A few minutes passed, after which the loud *GONG* was heard again. Lunch was over. He’d not eaten anything. His hair and clothes were a mess. The village chief was coming. Mr. Blarg was going to be so angry.

“I can’t go back.” he told himself. Instead, he decided to wait in the bathroom until school was over, knowing that even if Mr. Blarg noticed he was gone, he’d probably be relieved not to have to deal with him for the rest of the day. Unfortunately, waiting in a bathroom until school was over meant waiting for three hours (that’s an eternity to a child).
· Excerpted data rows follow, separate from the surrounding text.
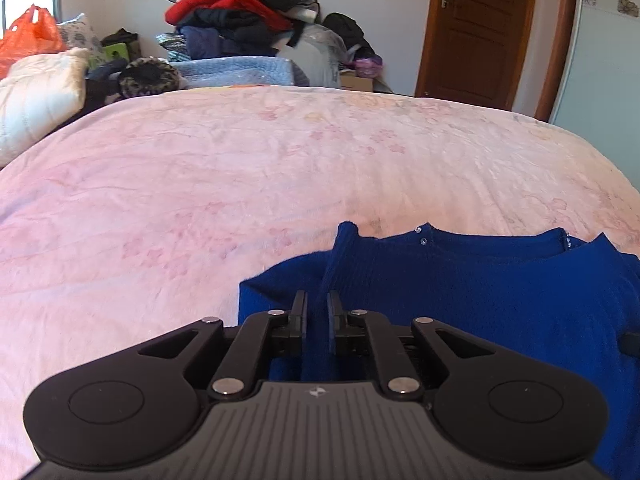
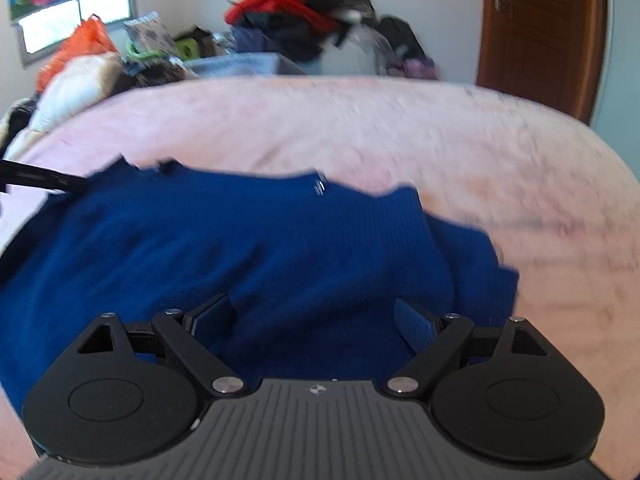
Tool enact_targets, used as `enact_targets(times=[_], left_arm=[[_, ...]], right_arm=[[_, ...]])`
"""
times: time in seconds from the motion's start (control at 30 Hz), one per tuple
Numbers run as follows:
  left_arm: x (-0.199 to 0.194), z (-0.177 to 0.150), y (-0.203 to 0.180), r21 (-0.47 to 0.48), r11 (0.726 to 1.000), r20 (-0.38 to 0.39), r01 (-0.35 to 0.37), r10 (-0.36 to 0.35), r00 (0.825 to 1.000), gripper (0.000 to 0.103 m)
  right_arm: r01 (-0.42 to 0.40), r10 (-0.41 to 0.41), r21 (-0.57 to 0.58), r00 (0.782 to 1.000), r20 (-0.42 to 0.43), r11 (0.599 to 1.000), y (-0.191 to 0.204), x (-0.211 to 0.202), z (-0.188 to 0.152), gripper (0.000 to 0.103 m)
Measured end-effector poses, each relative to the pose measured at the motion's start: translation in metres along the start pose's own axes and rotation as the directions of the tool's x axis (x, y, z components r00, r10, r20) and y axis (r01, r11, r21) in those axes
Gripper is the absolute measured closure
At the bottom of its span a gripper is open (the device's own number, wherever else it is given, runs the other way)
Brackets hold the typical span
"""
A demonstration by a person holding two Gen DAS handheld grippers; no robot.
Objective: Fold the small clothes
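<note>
Nearest the left wrist camera, the left gripper (image 1: pixel 317 312) has its jaws drawn close together and clamped on a raised fold of the blue sweater (image 1: pixel 480 292), a sleeve strip running up between the pads toward the neckline. In the right wrist view the right gripper (image 2: pixel 316 320) stands with its jaws wide apart over the same blue sweater (image 2: pixel 240 248), nothing pinched between the pads; that picture is blurred. The sweater lies spread on the near part of the pink bedspread (image 1: pixel 200 184), its collar edge facing away from the cameras, its left edge ending beside the left gripper and its right edge ragged just beyond the right gripper. Past the collar the bedspread runs bare across to its far edge, and bare cloth also lies to the left of the sweater. At the far left edge sit a white pillow (image 1: pixel 36 96) and an orange plastic bag (image 1: pixel 28 36). Beyond the bed rises a pile of clothes (image 1: pixel 240 12), and a brown wooden door (image 1: pixel 476 28) stands at the far right.
</note>
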State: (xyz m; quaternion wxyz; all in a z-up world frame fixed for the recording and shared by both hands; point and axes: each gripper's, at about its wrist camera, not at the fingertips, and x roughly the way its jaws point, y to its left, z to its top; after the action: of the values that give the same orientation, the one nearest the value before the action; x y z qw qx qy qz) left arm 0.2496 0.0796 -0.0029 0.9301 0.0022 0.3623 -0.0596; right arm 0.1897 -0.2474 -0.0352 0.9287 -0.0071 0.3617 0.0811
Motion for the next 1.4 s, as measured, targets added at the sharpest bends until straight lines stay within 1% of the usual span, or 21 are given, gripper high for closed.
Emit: enact_targets(times=[0.03,0.07,0.1,0.17,0.23,0.3,0.4,0.53,0.67,0.77,0.93,1.0,1.13,1.4], left_arm=[[-0.004,-0.003,-0.003,-0.002,1.000,-0.001,-0.017,0.017,1.000,0.083],[-0.007,-0.007,-0.008,0.001,0.999,-0.001,-0.035,0.035,0.999,0.067],[-0.013,-0.012,-0.012,0.002,0.998,0.007,-0.056,0.056,0.998,0.046],[-0.025,-0.020,-0.023,0.005,0.995,0.051,-0.102,0.101,0.994,0.024],[-0.035,-0.026,-0.034,0.029,0.989,0.077,-0.145,0.143,0.987,0.024],[-0.041,-0.031,-0.044,0.048,0.984,0.071,-0.173,0.169,0.983,0.024],[-0.050,-0.037,-0.051,0.036,0.986,0.059,-0.160,0.158,0.986,0.024],[-0.055,-0.047,-0.059,0.041,0.985,0.047,-0.167,0.165,0.985,0.024],[-0.055,-0.056,-0.065,0.044,0.985,0.024,-0.169,0.168,0.986,0.024],[-0.055,-0.062,-0.068,0.053,0.984,0.016,-0.170,0.170,0.985,0.024],[-0.055,-0.072,-0.070,0.059,0.981,0.017,-0.187,0.186,0.982,0.023],[-0.054,-0.077,-0.071,0.063,0.980,0.014,-0.191,0.190,0.982,0.019],[-0.055,-0.085,-0.075,0.083,0.974,0.030,-0.209,0.207,0.978,0.018],[-0.055,-0.091,-0.075,0.084,0.972,0.049,-0.217,0.214,0.976,0.015]], right_arm=[[0.007,-0.008,0.016,1.000,0.015,1.000,0.002,-0.003,-0.001,0.014],[0.008,-0.009,0.029,1.000,0.027,1.000,0.005,-0.008,0.000,0.014],[-0.004,0.003,0.033,0.999,0.044,0.999,0.010,-0.014,0.000,0.013],[-0.040,0.038,0.017,0.997,0.073,0.999,0.023,-0.025,0.000,0.010],[-0.047,0.048,-0.006,0.995,0.086,0.999,0.037,-0.031,-0.004,0.005],[-0.054,0.056,-0.035,0.995,0.079,0.998,0.050,-0.034,-0.009,0.005],[-0.041,0.043,-0.038,0.998,0.053,0.998,0.062,-0.033,-0.019,0.005],[-0.048,0.048,0.004,0.997,0.056,0.999,0.068,-0.037,-0.031,0.002],[0.000,0.002,-0.035,0.999,0.050,0.999,0.072,-0.035,-0.042,0.000],[0.016,-0.014,-0.041,0.998,0.059,0.999,0.073,-0.034,-0.047,0.000],[0.053,-0.046,-0.075,0.995,0.091,0.996,0.078,-0.032,-0.056,0.000],[0.063,-0.055,-0.079,0.994,0.098,0.995,0.080,-0.032,-0.058,0.000],[0.063,-0.056,-0.065,0.993,0.105,0.996,0.078,-0.031,-0.059,0.000],[0.078,-0.070,-0.073,0.991,0.110,0.994,0.080,-0.030,-0.059,0.000]])
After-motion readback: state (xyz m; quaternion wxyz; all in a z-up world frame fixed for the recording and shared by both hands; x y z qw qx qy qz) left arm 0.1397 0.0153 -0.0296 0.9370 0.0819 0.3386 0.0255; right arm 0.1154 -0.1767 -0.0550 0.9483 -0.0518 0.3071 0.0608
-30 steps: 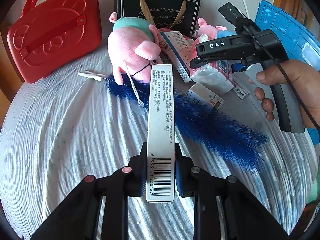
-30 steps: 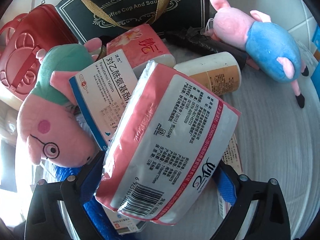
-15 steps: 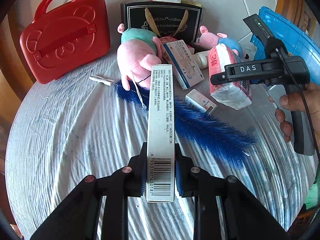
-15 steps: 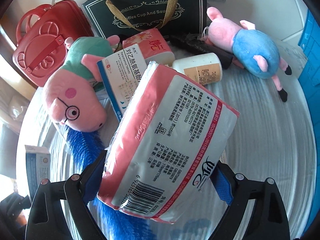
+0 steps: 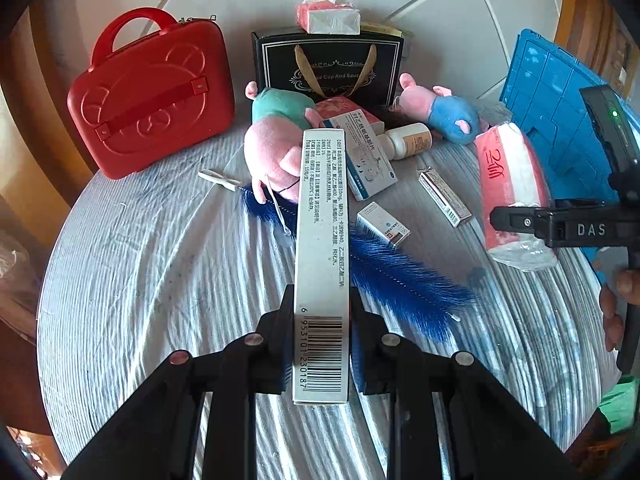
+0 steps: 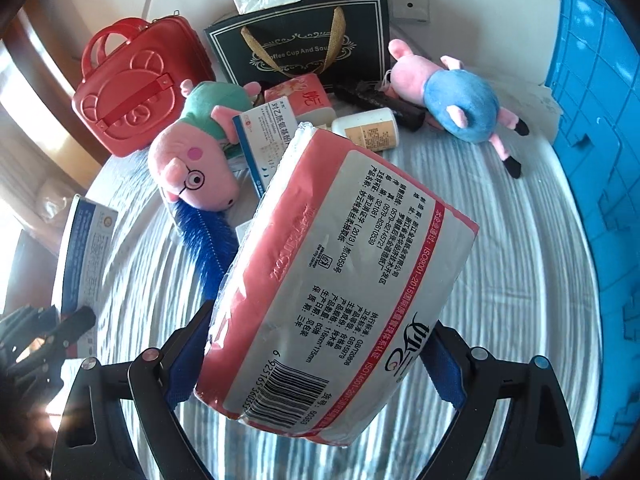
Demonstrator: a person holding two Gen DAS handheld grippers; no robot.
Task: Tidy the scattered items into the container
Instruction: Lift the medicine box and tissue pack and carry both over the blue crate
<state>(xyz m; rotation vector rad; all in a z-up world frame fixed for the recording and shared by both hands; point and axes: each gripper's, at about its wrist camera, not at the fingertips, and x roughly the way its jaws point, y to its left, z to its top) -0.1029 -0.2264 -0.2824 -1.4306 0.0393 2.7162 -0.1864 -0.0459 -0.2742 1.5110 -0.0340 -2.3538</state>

Bored after five minutes, Gru did what he always did to pass the time. He reached into his bag, dug around a bit before finding the small leather-bound book he’d been reading whenever he had a quiet (and safe) moment. Reading passed the time like nothing else. One second it was the end of lunch. The next, it was near the end of the school day.

 “And here is our bathroom where we—AHH!”

 Mr. Blarg stood in the open doorway. The sight of anyone in there during class time was startling enough; seeing the boy reading a book about killed him.

“AHH!” Gru screamed at the sudden opening of the door and the panicked shriek that followed.  His hands went up as a reflex and, as a result, he accidentally threw the book he’s been reading into the air. It sailed, end over end, as if in slow-motion, before finally landing on the head of the man standing beside Mr. Blarg.

The old man remained motionless, wearing a book on his head like it was an odd little hat. Gru wasn’t certain he knew who it was, but he had a pretty good idea. Mr. Blarg had entered the bathroom while giving a school tour to the old man standing beside him, Chief Rukwap.

 The leader of their whole village clan.

As said, this is still very early in the book, and the title character’s terrible secret is only just now beginning to be exposed. What the consequences are will come in the subsequent chapters.

I hope to have the whole thing finished by the end of February.